Yes really. It's huge effort to make this happen. ValueTasks bring their own gotchas, like not being able to be awaited multiple times. Yielding from an existing IEnumerator is free while every await is a chance to cause garbage with a new awaitable. Even Task.Yield() allocates garbage (in Unity at least) and trying to get Unity lifecycle events as cheap and safe awaitables is not really feasible. At least at the moment.
> Delay instructions and waiting for other coroutines are implemented as type unsafe yield return values

Can you elaborate?
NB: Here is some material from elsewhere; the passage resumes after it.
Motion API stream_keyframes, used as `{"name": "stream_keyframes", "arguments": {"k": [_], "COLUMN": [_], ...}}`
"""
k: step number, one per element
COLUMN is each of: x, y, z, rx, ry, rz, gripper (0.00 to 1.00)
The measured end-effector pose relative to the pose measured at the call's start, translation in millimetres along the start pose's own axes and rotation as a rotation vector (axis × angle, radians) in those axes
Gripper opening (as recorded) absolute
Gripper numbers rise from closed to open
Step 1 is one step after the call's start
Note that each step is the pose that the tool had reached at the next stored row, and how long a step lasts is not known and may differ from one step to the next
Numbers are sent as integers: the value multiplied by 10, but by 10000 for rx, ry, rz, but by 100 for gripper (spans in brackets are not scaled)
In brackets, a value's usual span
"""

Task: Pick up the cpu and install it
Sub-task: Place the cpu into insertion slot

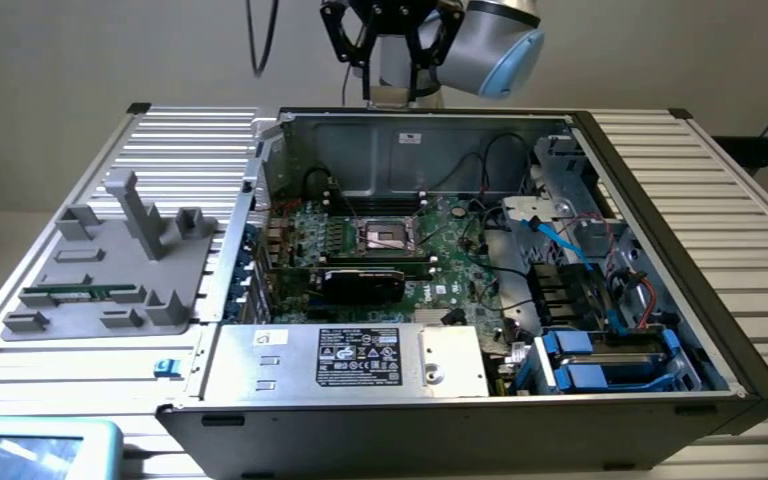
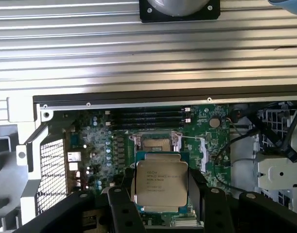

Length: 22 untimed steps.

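Gripper (image 2: pixel 161 190) clamped on cpu (image 2: pixel 161 180), high above open computer case (image 1: pixel 424 425), motherboard socket (image 2: pixel 156 143) below.

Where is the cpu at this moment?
In the wrist view the cpu is clamped between the jaws, held over the open computer case, with the socket just past it.
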<state>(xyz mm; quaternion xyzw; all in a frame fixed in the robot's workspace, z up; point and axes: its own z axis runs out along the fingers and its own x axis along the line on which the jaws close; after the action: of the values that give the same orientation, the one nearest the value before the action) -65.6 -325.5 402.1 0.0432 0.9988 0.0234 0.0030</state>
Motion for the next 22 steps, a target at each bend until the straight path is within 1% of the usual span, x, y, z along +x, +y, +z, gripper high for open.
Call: {"name": "stream_keyframes", "arguments": {"k": [22], "x": [0], "y": [0], "z": [0], "rx": [17], "ry": [-175], "rz": [3750], "gripper": [53]}}
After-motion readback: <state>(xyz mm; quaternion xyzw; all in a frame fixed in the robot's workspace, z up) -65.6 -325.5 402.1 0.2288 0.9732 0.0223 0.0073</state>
I was under the impression that `YieldInstruction` is a well-defined type.

You would use the base IEnumerator that yields object types. `YieldInstruction`s are a type that the Unity coroutine runtime will recognize but you can yield anything. Some have meaning like YieldInstruction, Coroutine, CustomYieldInstruction and others that Unity will recognize as some special command to wait before the next iteration. As far as I know there is no exhaustive public list. You can also just yield anything else from int to stream.

Yielding a final value that isn't a yield instruction is a technique to return a value from a coroutine. You can pull the final return value from the IEnumerator's Current property. Hacks on hacks but it gets the job done.